**What is expected**
Transcribe each entry so that nothing differs from the original.

Collected data:
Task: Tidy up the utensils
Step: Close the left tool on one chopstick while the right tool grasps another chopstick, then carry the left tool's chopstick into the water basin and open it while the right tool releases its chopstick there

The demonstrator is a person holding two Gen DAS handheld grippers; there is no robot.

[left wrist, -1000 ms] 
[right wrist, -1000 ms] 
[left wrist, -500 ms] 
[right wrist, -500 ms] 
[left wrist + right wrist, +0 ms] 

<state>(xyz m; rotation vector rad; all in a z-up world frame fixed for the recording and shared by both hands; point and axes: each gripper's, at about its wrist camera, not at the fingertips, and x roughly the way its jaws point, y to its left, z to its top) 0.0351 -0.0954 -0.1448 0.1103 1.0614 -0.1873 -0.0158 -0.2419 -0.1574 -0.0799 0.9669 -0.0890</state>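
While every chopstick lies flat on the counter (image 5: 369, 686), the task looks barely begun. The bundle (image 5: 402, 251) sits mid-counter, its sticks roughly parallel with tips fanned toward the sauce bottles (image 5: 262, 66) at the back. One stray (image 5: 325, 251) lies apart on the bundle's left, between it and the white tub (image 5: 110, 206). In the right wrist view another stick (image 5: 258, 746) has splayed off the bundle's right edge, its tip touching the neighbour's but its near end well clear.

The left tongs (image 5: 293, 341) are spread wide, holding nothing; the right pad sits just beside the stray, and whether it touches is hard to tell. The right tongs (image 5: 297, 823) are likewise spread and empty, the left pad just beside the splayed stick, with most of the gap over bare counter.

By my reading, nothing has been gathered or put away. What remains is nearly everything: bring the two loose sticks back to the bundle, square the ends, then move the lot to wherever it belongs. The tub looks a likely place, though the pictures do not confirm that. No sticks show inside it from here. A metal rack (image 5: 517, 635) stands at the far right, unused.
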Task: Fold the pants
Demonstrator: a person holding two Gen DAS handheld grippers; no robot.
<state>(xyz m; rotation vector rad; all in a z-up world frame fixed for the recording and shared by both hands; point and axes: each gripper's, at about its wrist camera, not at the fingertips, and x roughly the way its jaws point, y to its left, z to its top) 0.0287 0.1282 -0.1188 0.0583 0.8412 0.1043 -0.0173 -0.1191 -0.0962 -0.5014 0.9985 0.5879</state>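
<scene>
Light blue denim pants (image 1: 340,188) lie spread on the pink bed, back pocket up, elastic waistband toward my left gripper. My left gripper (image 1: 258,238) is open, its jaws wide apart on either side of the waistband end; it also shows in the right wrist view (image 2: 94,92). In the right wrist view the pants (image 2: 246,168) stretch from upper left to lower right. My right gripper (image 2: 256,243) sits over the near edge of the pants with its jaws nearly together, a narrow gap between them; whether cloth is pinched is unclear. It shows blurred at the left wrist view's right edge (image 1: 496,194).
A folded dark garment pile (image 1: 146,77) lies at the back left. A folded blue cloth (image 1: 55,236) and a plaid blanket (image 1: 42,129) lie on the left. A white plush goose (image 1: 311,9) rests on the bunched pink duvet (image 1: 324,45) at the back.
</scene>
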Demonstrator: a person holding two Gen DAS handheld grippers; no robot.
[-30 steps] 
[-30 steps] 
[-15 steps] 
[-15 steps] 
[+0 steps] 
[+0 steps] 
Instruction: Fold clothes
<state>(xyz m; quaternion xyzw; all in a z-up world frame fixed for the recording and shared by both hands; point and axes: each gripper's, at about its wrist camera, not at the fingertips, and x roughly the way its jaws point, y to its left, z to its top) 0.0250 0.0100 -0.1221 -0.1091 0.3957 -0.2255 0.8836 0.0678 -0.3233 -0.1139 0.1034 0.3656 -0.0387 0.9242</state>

**Answer box**
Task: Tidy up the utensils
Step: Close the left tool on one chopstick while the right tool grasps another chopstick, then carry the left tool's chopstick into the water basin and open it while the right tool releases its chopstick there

The demonstrator is a person holding two Gen DAS handheld grippers; there is no robot.

[left wrist, -1000 ms] 
[right wrist, -1000 ms] 
[left wrist, -500 ms] 
[right wrist, -500 ms] 
[left wrist + right wrist, +0 ms] 

<state>(xyz m; rotation vector rad; all in a z-up world frame fixed for the recording and shared by both hands; point and axes: each gripper's, at about its wrist camera, not at the fingertips, and x roughly the way its jaws point, y to its left, z to its top) 0.0351 -0.0954 -0.1448 0.1103 1.0614 -0.1873 -0.0158 -0.2419 -0.1574 -0.0799 0.9669 -0.0890</state>
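While every chopstick lies flat on the counter (image 5: 369, 686), the task looks barely begun. The bundle (image 5: 402, 251) sits mid-counter, its sticks roughly parallel with tips fanned toward the sauce bottles (image 5: 262, 66) at the back. One stray (image 5: 325, 251) lies apart on the bundle's left, between it and the white tub (image 5: 110, 206). In the right wrist view another stick (image 5: 258, 746) has splayed off the bundle's right edge, its tip touching the neighbour's but its near end well clear.

The left tongs (image 5: 293, 341) are spread wide, holding nothing; the right pad sits just beside the stray, and whether it touches is hard to tell. The right tongs (image 5: 297, 823) are likewise spread and empty, the left pad just beside the splayed stick, with most of the gap over bare counter.

By my reading, nothing has been gathered or put away. What remains is nearly everything: bring the two loose sticks back to the bundle, square the ends, then move the lot to wherever it belongs. The tub looks a likely place, though the pictures do not confirm that. No sticks show inside it from here. A metal rack (image 5: 517, 635) stands at the far right, unused.
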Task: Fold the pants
Demonstrator: a person holding two Gen DAS handheld grippers; no robot.
<state>(xyz m; rotation vector rad; all in a z-up world frame fixed for the recording and shared by both hands; point and axes: each gripper's, at about its wrist camera, not at the fingertips, and x roughly the way its jaws point, y to its left, z to its top) 0.0287 0.1282 -0.1188 0.0583 0.8412 0.1043 -0.0173 -0.1191 -0.0962 -0.5014 0.9985 0.5879</state>
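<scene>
Light blue denim pants (image 1: 340,188) lie spread on the pink bed, back pocket up, elastic waistband toward my left gripper. My left gripper (image 1: 258,238) is open, its jaws wide apart on either side of the waistband end; it also shows in the right wrist view (image 2: 94,92). In the right wrist view the pants (image 2: 246,168) stretch from upper left to lower right. My right gripper (image 2: 256,243) sits over the near edge of the pants with its jaws nearly together, a narrow gap between them; whether cloth is pinched is unclear. It shows blurred at the left wrist view's right edge (image 1: 496,194).
A folded dark garment pile (image 1: 146,77) lies at the back left. A folded blue cloth (image 1: 55,236) and a plaid blanket (image 1: 42,129) lie on the left. A white plush goose (image 1: 311,9) rests on the bunched pink duvet (image 1: 324,45) at the back.
</scene>
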Demonstrator: a person holding two Gen DAS handheld grippers; no robot.
[-30 steps] 
[-30 steps] 
[-15 steps] 
[-15 steps] 
[+0 steps] 
[+0 steps] 
Instruction: Fold clothes
<state>(xyz m; quaternion xyzw; all in a z-up world frame fixed for the recording and shared by both hands; point and axes: each gripper's, at about its wrist camera, not at the fingertips, and x roughly the way its jaws point, y to its left, z to its top) 0.0250 0.0100 -0.1221 -0.1091 0.3957 -0.2255 0.8836 0.0678 -0.3233 -0.1139 0.1034 0.3656 -0.0387 0.9242</state>

Reply complete, and nothing else is required.